[DATA IN THIS EXERCISE]
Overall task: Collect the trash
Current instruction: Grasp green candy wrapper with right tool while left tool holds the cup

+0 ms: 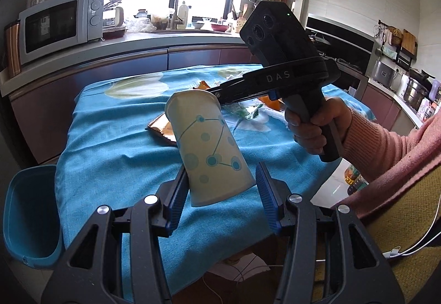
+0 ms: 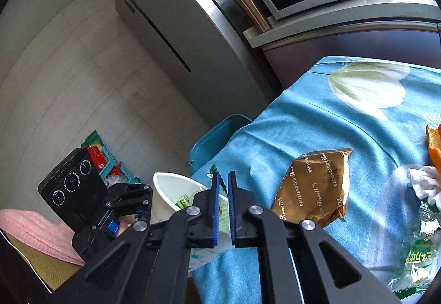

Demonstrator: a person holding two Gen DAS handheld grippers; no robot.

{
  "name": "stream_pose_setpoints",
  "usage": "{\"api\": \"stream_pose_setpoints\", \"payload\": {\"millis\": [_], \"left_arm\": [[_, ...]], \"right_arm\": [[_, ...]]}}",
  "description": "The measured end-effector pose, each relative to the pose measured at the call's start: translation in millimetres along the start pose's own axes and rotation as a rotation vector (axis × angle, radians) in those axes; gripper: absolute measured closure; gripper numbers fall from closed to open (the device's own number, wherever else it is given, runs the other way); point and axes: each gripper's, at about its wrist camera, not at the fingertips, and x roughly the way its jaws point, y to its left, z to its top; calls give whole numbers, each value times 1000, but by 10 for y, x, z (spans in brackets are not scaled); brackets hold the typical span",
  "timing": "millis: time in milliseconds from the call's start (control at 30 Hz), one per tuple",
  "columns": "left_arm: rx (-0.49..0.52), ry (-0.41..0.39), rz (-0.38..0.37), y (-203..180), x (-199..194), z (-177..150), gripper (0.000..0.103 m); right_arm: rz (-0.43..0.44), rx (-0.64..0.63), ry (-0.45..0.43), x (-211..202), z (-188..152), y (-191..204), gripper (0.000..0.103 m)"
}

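My left gripper (image 1: 220, 202) in the lower middle, jaws squeezing the paper cup (image 1: 209, 149) tilted above the blue desk (image 1: 110, 144), my right gripper (image 1: 216, 96) closed at the cup's rim, gold wrapper (image 1: 162, 130) behind, blue bin (image 1: 30, 215) lower left.

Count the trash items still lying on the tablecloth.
4 visible: gold wrapper mid-cloth, orange peel at the right edge, white tissue below it, green-print clear wrapper nearest. More may be out of frame.

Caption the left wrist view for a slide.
Left gripper holds a paper cup over the blue tablecloth while the right gripper pinches its rim.
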Motion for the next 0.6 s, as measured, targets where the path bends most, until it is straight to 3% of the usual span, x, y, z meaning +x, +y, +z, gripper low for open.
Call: {"api": "stream_pose_setpoints", "payload": {"millis": [167, 367, 600], "left_arm": [[-2, 5, 20, 22, -21, -13, 55], [-52, 0, 75, 160, -91, -68, 55], [-125, 14, 211, 387, -219, -153, 55]], "right_arm": [[-16, 30, -57, -116, 25, -57, 102], [-95, 57, -132, -215, 134, -92, 102], [-155, 84, -194, -229, 300, -102, 103]]}}
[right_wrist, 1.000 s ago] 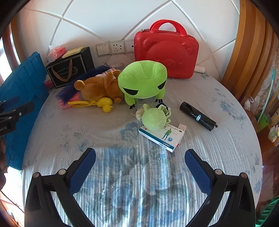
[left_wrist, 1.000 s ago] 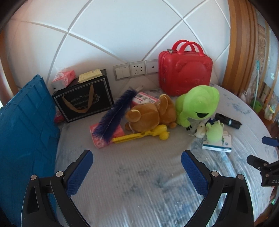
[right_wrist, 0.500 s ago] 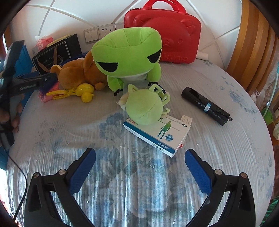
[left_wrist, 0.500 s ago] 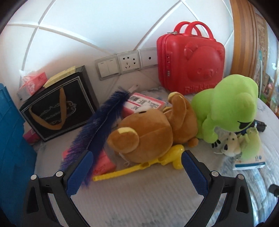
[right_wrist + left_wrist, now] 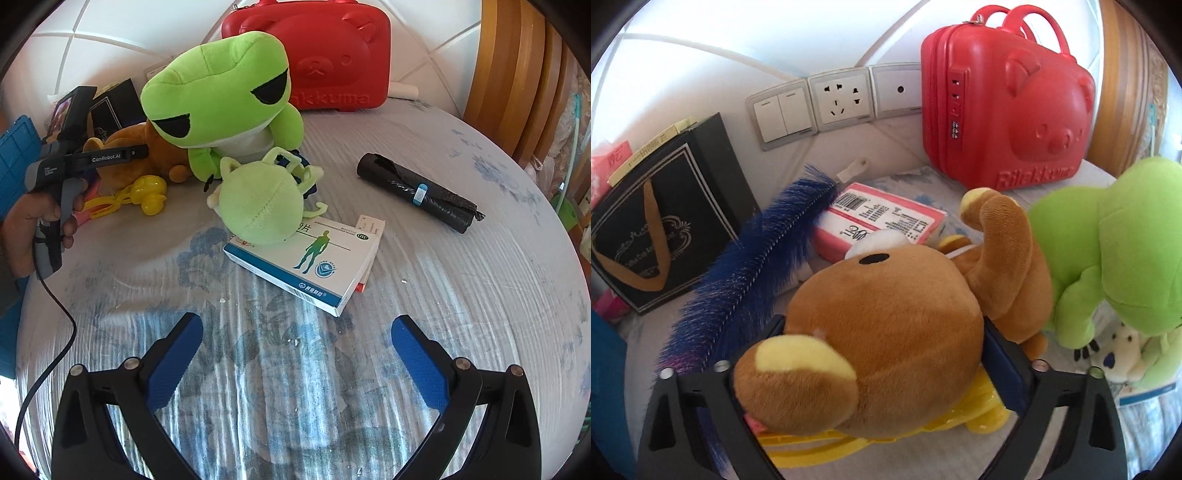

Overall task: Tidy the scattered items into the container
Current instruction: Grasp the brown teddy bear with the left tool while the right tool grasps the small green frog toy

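- Brown plush bear [image 5: 886,325]: short, dense pile, rounded head with a yellow-lined ear; it lies on the bed at 6 o'clock of my left wrist view, head between the fingers of the left gripper [image 5: 882,354].
- Left gripper: jaws closing, the bear's head filling the gap and meeting the blue pad at either side, so I read it as clasping the head.
- Right gripper [image 5: 295,358]: jaws spread wide, blue pads bare, only the bedspread between them.
- Green plush frog [image 5: 221,92]: smooth fleece, bulbous head, seated upright at 12 o'clock of the right view, just beside the bear.
- Small pale green plush [image 5: 258,199]: round and seamed, resting partly on a flat white-and-blue medicine box [image 5: 314,258] at centre.
- Yellow plastic tongs [image 5: 129,195]: glossy, lying under and beside the bear.
- Blue feather [image 5: 750,273]: bristly, lying at 9 o'clock of the bear.
- Black bag roll [image 5: 417,192]: crinkled film, cylindrical, at 2 o'clock.
- Blue plastic crate [image 5: 14,155]: ribbed, at the 9 o'clock edge.
- Bedspread [image 5: 480,295]: ribbed grey cloth with faded blue flowers.
- Room: red hard-shell bear suitcase [image 5: 1008,110] standing against a white padded headboard [image 5: 738,44] bearing a socket panel [image 5: 834,103].
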The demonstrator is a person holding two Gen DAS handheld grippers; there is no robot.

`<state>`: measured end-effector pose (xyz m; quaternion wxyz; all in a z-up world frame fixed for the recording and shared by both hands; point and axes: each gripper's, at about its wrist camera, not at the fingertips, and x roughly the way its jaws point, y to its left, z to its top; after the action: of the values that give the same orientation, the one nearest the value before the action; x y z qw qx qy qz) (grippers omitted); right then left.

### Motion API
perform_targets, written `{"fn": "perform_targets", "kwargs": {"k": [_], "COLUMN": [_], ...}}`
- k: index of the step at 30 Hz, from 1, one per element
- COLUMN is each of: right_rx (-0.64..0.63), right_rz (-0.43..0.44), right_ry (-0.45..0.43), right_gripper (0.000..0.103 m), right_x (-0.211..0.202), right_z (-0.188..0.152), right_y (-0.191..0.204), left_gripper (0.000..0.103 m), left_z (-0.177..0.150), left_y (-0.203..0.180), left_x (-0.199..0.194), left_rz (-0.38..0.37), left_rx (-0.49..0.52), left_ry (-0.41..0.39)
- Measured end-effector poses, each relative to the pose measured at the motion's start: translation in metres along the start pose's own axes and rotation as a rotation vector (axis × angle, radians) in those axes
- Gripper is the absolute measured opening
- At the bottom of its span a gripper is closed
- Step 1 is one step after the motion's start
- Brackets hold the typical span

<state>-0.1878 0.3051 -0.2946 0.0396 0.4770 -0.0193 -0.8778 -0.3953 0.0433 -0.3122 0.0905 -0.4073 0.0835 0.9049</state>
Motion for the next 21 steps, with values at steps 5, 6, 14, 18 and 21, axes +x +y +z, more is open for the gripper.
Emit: {"fn": "perform_targets", "kwargs": {"k": [5, 6, 14, 18, 21], "right_rx": [-0.016, -0.023, -0.09, -0.125, -0.139], "right_rz": [-0.004, -0.006, 0.006, 0.045, 0.056], "right_ry": [-0.001, -0.003, -0.025, -0.047, -0.044], "right_gripper": [0.103, 0.103, 0.103, 0.103, 0.103], "right_x": [0.009, 0.012, 0.033, 0.045, 0.059], "right_z": [0.007, 0.009, 0.035, 0.051, 0.06], "right_y": [-0.002, -0.002, 0.002, 0.014, 0.025], "left_gripper": [0.08, 0.079, 0.079, 0.079, 0.079], "left_z": [-0.007, -0.009, -0.03, -0.05, -0.064], "left_y": [-0.005, -0.004, 0.014, 0.028, 0.035], "left_x": [-0.014, -0.019, -0.07, -0.096, -0.113], "left_rz": [0.015, 0.011, 0.013, 0.027, 0.035], "left_rx": [0.017, 0.008, -0.059, -0.104, -0.127], "left_ry": [0.008, 0.003, -0.052, -0.05, -0.038]}}
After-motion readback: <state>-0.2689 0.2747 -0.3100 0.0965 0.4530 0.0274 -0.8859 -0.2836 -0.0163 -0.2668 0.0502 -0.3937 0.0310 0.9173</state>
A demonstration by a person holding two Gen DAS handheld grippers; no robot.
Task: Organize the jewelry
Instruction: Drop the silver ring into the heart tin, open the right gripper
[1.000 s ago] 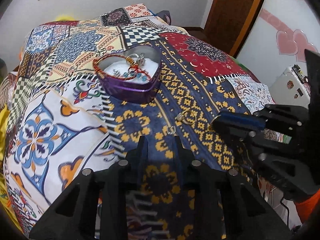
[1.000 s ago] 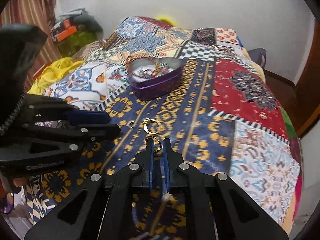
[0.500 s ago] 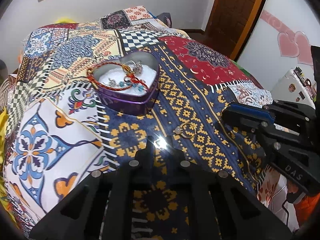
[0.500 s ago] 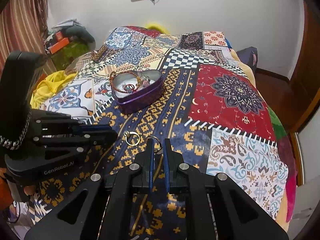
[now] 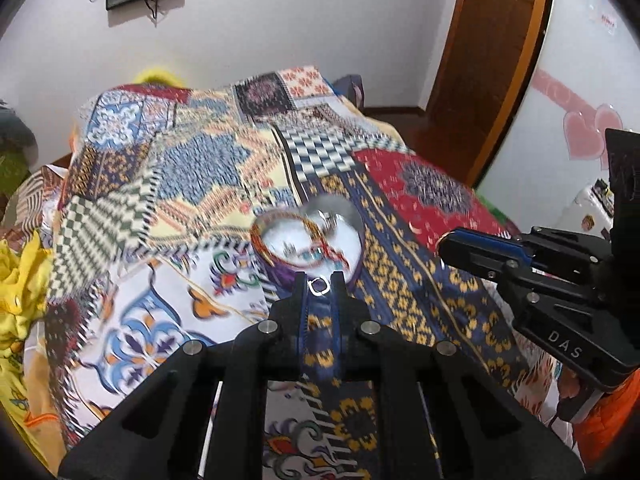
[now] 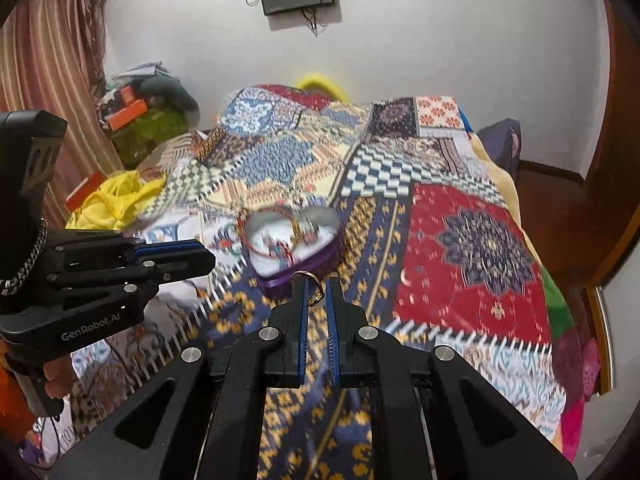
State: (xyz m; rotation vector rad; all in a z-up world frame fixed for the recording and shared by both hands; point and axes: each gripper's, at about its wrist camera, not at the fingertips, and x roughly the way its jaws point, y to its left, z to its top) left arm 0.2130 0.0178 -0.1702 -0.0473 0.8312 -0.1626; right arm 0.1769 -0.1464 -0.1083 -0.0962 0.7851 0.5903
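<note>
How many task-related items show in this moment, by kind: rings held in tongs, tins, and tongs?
Rings held in tongs: 2, a silver ring in the left tongs and a gold ring in the right tongs.
Heart-shaped tins: 1, the purple tin on the patchwork bedspread, holding blurred jewelry.
Tongs: 2.
Total: 5.

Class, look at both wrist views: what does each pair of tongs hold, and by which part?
Left tongs: small silver ring, pinched across its band at the tips. Right tongs: thin gold ring, pinched across its band.
</note>
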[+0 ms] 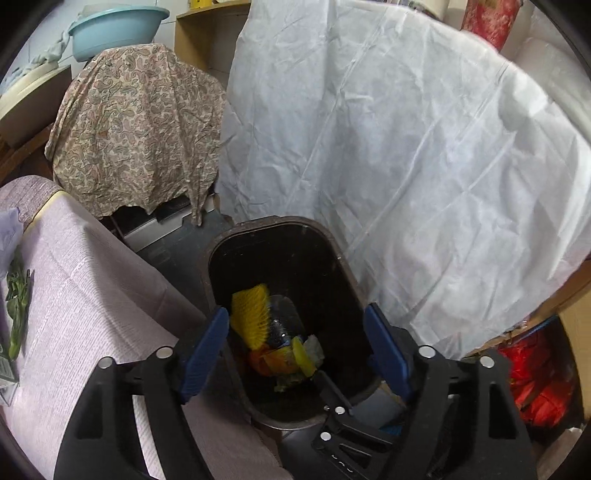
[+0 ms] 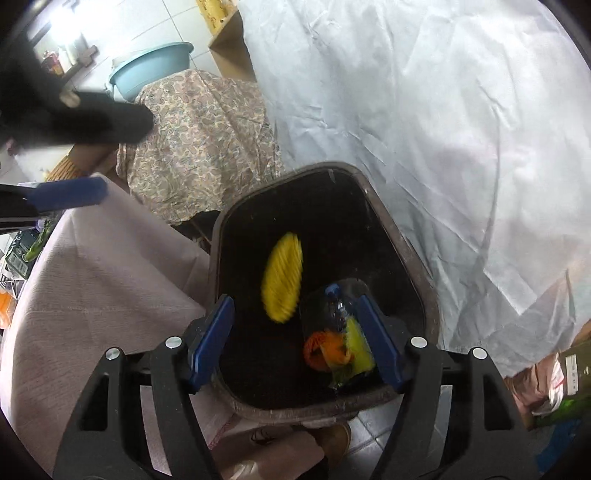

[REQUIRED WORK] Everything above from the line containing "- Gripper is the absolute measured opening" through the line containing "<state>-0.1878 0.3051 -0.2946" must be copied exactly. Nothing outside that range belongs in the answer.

[RESPONSE TO THE EXERCISE]
- Gripper is the absolute measured opening
- At the bottom of its span a gripper is closed
- Step 1 is one step after the motion's start
- Brackets hold the typical span

<state>-0.1878 0.3051 -0.2946 0.0396 0.4770 -0.0193 -0.8778 -0.3953 0.0433 -0.3122 0.0905 -0.4073 0.0835 0.9049</state>

No additional output will be given.